--- Required work ---
Include in the reply only the lines from the start of the data below through the line containing "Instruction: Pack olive", reproduced exactly and with no pictures.

--- Information shown ---
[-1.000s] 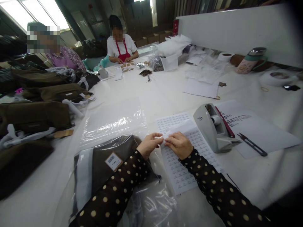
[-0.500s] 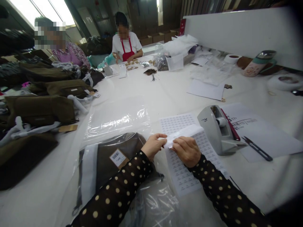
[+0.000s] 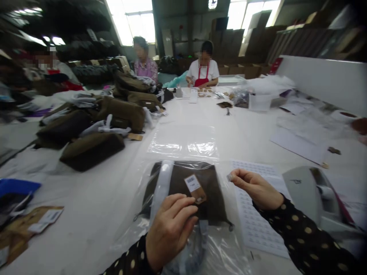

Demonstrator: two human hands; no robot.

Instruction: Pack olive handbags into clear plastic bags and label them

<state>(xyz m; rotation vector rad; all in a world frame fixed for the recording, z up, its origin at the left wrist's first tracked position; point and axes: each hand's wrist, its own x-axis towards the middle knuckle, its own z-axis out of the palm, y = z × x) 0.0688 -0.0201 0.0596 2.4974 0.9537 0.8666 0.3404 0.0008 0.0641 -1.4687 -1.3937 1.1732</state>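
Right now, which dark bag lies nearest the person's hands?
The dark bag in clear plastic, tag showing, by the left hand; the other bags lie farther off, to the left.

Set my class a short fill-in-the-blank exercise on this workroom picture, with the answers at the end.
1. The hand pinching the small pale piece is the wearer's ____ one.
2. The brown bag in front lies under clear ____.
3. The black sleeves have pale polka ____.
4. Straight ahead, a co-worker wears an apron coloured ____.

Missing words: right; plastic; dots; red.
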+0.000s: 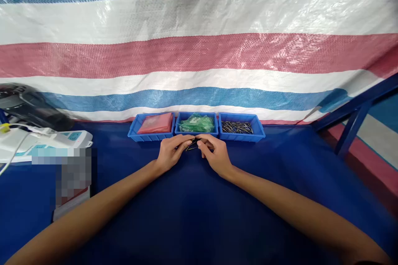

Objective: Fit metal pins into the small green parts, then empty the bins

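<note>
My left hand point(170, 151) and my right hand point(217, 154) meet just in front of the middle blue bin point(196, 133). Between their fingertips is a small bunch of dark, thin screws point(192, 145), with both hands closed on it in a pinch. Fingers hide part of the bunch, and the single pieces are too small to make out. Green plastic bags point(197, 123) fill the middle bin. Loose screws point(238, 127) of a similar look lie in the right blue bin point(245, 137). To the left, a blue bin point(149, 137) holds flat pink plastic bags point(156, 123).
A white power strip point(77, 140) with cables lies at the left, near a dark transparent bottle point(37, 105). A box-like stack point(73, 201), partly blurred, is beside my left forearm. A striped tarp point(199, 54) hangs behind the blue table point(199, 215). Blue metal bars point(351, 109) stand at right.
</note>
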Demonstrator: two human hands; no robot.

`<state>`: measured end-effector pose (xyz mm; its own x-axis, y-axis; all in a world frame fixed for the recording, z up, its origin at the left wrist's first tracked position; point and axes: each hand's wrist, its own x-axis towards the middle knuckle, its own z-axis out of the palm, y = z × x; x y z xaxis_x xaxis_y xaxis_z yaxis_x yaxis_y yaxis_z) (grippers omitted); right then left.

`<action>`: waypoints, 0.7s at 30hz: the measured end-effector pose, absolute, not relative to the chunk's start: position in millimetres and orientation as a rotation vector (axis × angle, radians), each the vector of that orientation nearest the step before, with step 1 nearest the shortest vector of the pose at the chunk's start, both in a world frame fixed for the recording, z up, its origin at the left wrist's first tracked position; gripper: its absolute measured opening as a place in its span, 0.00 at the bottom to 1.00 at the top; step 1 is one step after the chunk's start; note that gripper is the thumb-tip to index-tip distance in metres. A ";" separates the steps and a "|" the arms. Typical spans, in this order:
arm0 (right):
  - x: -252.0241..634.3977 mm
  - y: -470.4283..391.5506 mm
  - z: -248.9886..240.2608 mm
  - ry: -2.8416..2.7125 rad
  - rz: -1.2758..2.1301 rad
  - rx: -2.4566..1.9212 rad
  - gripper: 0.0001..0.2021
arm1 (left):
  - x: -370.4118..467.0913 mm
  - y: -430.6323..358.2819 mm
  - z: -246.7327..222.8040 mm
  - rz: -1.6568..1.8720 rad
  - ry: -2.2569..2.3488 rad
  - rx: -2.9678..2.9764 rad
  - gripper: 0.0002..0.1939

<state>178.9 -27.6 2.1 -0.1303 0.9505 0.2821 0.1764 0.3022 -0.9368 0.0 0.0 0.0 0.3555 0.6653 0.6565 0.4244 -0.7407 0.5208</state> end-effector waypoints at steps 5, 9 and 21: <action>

--- Written answer ---
[-1.000s] 
[-0.500s] 
[+0.000s] 

Demonstrator: two human hands; no robot.

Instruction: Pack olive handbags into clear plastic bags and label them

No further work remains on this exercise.